What's next for compLexity is a bit of a mystery. When Activision Blizzard, the developer of Overwatch, approached the Cowboys about the Overwatch League early last summer, none of the parties involved in the eventual acquisition deal was far enough along to make a $20 million commitment. And in August, compLexity's application to the League Championship Series was declined.
What once was a top organization in esports, compLexity now looks to find its footing -- but Lake is happier than ever. Before the end of 2018, compLexity Gaming will open a facility at The Star, the Cowboys' $1.5 billion home that includes shopping centers, the Ford Center and the football team's headquarters, in Frisco, Texas.

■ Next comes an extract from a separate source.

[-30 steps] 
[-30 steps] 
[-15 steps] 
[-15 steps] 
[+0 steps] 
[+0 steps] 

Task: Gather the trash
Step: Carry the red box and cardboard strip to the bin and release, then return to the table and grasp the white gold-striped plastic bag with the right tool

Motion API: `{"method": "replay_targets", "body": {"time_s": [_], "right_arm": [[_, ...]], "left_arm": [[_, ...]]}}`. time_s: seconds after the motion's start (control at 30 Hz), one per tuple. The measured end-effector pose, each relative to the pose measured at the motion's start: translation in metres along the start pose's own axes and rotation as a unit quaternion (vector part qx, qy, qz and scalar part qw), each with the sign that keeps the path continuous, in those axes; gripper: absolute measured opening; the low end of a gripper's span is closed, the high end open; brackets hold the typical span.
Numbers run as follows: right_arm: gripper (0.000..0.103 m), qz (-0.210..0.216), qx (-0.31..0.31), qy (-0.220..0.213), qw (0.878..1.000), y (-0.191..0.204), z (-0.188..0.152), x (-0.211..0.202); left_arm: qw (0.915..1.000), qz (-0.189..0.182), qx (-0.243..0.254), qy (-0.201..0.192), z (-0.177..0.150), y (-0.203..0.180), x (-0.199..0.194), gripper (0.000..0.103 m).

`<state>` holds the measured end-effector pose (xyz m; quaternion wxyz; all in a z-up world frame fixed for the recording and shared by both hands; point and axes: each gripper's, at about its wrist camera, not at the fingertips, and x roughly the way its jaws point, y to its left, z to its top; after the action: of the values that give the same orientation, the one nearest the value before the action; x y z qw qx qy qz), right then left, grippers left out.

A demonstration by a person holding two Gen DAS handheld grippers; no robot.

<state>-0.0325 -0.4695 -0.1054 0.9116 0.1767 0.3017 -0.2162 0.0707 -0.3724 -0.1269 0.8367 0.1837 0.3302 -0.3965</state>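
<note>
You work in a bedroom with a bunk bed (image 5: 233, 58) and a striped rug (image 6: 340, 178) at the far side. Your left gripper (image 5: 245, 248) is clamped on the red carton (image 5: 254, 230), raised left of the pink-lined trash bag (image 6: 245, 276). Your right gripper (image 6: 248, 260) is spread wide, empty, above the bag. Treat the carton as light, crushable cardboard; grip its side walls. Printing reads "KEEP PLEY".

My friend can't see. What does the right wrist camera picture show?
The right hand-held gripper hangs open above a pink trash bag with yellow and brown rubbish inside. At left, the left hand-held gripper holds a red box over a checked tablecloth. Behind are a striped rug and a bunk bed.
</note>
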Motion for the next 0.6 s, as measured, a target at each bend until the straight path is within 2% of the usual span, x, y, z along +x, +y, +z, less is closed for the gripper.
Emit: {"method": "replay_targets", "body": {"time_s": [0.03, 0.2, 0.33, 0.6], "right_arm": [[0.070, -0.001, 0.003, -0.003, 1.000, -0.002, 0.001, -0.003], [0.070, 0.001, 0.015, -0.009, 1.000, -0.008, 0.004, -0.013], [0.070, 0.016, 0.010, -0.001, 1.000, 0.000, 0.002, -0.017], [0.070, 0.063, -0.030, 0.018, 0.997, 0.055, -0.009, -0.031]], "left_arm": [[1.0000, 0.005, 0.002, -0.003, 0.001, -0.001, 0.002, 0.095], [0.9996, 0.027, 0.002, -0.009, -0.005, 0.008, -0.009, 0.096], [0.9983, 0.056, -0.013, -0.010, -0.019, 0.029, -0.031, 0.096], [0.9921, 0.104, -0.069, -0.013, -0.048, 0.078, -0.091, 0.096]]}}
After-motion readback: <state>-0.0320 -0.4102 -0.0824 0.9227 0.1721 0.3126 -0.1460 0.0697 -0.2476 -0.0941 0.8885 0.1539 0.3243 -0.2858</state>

What separates compLexity from OpTic and Envy, though, is who works down the hall. For now, until the new facility opens, compLexity is staked out in a part of the Cowboys headquarters at The Star -- which features massive recording studios, player catering and nutritionists, a full-size gym and, most importantly, the Cowboys' front office. The world's most valuable sports team wants to make its esports arm just as wealthy.

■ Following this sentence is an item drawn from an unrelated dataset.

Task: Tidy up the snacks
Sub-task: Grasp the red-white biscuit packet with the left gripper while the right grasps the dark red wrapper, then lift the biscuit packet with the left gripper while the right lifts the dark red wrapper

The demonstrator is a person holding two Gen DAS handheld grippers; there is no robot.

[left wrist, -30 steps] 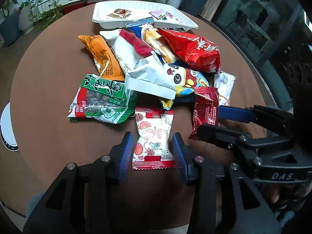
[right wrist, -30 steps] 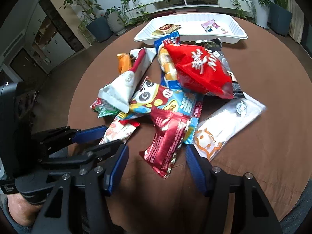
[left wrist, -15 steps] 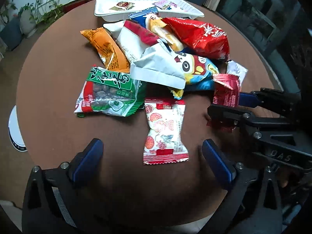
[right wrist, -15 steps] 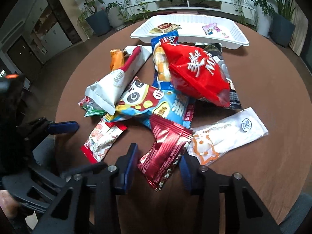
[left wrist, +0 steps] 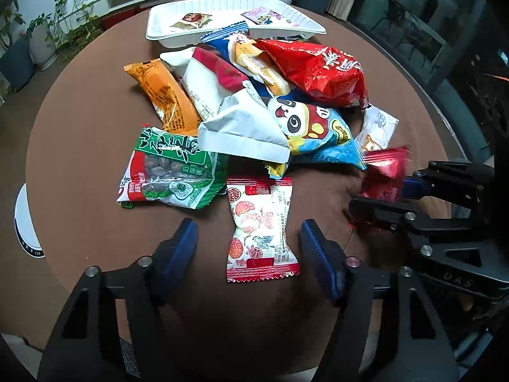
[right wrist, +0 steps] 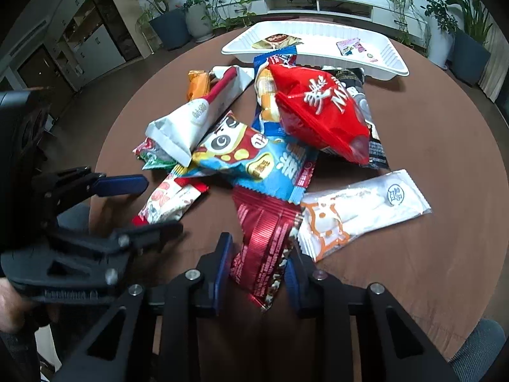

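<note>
A pile of snack packets lies on a round brown table (left wrist: 79,210). My left gripper (left wrist: 248,245) is open, its blue pads on either side of a white and red fruit-print packet (left wrist: 261,226), not touching it. My right gripper (right wrist: 257,264) is shut on a dark red foil packet (right wrist: 264,238), which also shows at the right of the left wrist view (left wrist: 385,175). A white tray (left wrist: 229,19) with two small packets stands at the table's far edge, also in the right wrist view (right wrist: 318,47).
The pile holds a green nut packet (left wrist: 171,168), an orange packet (left wrist: 165,95), a white folded bag (left wrist: 241,127), a panda-print blue bag (right wrist: 254,159), a big red bag (right wrist: 321,114) and a white long packet (right wrist: 359,213). Potted plants stand beyond the table.
My left gripper opened wide, then narrowed partway around the fruit-print packet. My right gripper closed onto the dark red foil packet, which has shifted and tilted.
</note>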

In the three years since Pervez joined Tourney Locator, his life, Yale's and others like theirs could not be any different. From financial stability to social acceptance, esports is a viable career -- and now, colleges across the metroplex, like UT Dallas, where Pervez and Rojas are alumni, have committed to esports. By the fall, four universities -- UT Dallas, University of Texas at Arlington, Texas Wesleyan and University of North Texas -- will have school-sponsored esports programs.

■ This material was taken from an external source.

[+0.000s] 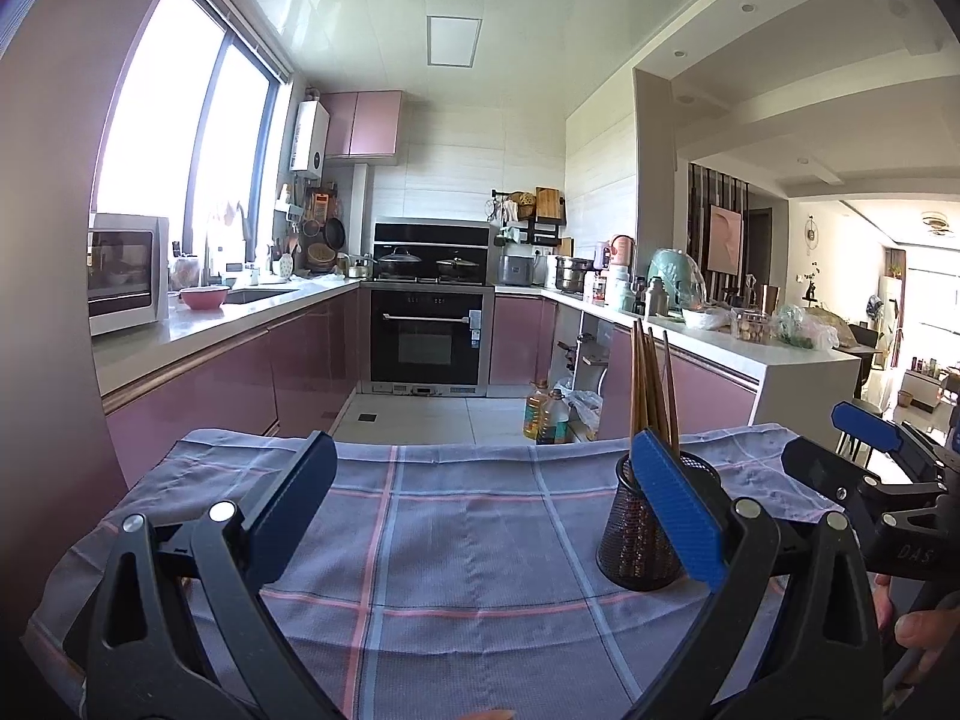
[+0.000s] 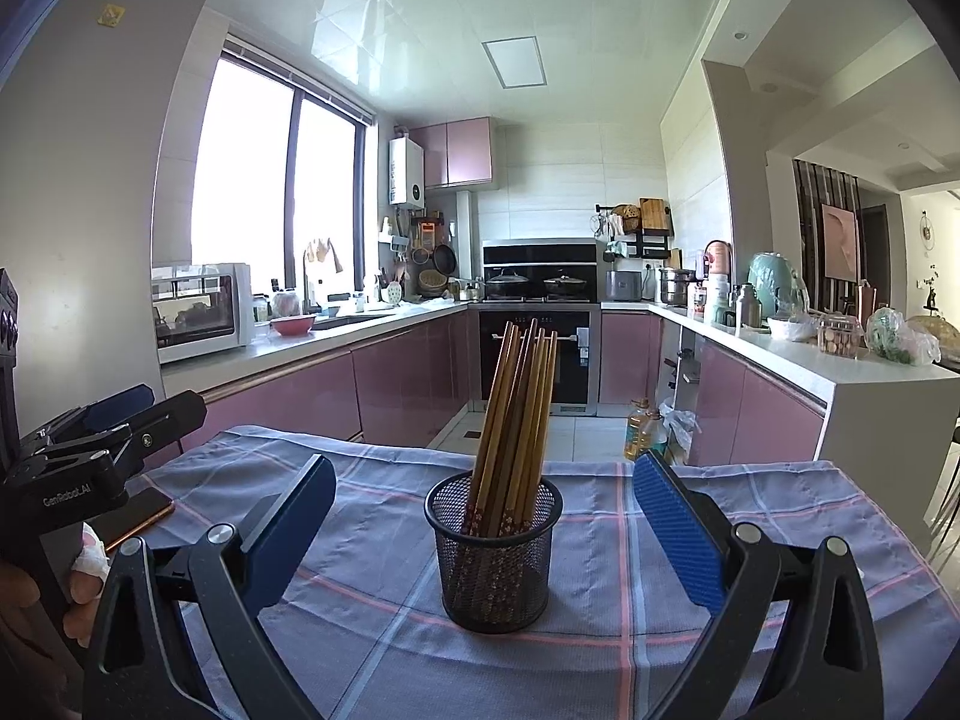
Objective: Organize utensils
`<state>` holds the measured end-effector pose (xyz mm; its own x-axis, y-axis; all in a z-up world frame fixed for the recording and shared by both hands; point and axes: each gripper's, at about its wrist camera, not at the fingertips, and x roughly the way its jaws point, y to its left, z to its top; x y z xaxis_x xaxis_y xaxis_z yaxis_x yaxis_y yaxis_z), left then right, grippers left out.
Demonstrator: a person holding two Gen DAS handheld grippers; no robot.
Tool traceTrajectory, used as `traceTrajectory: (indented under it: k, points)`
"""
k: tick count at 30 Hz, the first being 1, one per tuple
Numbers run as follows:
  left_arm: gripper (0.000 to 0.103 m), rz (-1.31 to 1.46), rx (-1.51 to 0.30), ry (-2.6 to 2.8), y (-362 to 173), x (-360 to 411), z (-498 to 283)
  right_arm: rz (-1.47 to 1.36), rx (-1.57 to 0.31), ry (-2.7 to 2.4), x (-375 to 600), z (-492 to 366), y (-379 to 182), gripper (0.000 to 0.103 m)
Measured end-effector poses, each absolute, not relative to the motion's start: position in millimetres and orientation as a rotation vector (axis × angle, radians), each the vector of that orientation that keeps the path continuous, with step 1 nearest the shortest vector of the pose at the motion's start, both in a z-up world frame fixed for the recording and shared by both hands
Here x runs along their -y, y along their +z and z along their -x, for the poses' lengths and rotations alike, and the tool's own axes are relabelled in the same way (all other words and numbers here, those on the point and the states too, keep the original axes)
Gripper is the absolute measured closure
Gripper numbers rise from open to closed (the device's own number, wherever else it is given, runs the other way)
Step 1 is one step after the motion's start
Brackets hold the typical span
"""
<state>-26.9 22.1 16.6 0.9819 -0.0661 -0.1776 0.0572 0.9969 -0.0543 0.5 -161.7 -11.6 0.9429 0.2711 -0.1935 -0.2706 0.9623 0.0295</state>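
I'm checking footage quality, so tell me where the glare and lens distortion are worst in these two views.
Left wrist view: the window is blown out white, and the counters bow at the frame edges. Right wrist view: the window is overexposed too, the ceiling shows reflections, but the chopsticks and mesh holder stay sharp.

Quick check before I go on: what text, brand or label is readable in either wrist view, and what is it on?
"GenRobot.AI": on the body of the left gripper, seen in the right wrist view.
"DAS": partial, cut off, on the body of the right gripper, seen in the left wrist view.
Stickers on the refrigerator: too small to read.
Markings on the wall water heater and oven door: too blurred to read.
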Motion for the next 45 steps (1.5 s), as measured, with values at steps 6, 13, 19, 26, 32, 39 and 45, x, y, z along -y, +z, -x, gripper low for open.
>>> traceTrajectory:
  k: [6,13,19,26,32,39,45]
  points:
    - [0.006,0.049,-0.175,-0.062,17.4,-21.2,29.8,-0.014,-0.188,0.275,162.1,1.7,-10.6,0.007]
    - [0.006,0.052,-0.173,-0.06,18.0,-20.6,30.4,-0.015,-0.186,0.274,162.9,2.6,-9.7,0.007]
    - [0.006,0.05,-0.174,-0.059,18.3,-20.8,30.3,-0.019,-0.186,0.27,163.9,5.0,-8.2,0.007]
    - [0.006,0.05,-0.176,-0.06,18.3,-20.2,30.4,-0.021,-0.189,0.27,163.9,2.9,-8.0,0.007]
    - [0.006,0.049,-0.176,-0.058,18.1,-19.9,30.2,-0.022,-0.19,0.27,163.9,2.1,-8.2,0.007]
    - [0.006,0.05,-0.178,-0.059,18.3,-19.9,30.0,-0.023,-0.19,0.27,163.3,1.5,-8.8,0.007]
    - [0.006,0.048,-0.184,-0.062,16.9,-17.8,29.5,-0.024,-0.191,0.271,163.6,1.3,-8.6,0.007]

And the events have grown too. In May, ESL concluded a two-year agreement with the Verizon Theatre in Grand Prairie, Texas, just west of Dallas and east of Arlington, to host the annual ESL Pro League Finals there; and according to sources, it's likely that ESL will continue to bring that event back to the area -- potentially even at the new arena in Arlington, being built by Infinite.
Dallas will likely again be a stop for the Call of Duty World League circuit ran by MLG, which hosted events in the metroplex in March 2017 and December 2017. And the 23rd annual QuakeCon, ran by id Software, will take place at the Gaylord Texan Resort Hotel & Convention Center in Grapevine, Texas, in August.
"We're all a part of this community of people that I got to fall in love with every week when I was at Tourney Locator," Pervez said. "The fact that no one feels like the weird kid anymore, I guess that's full circle."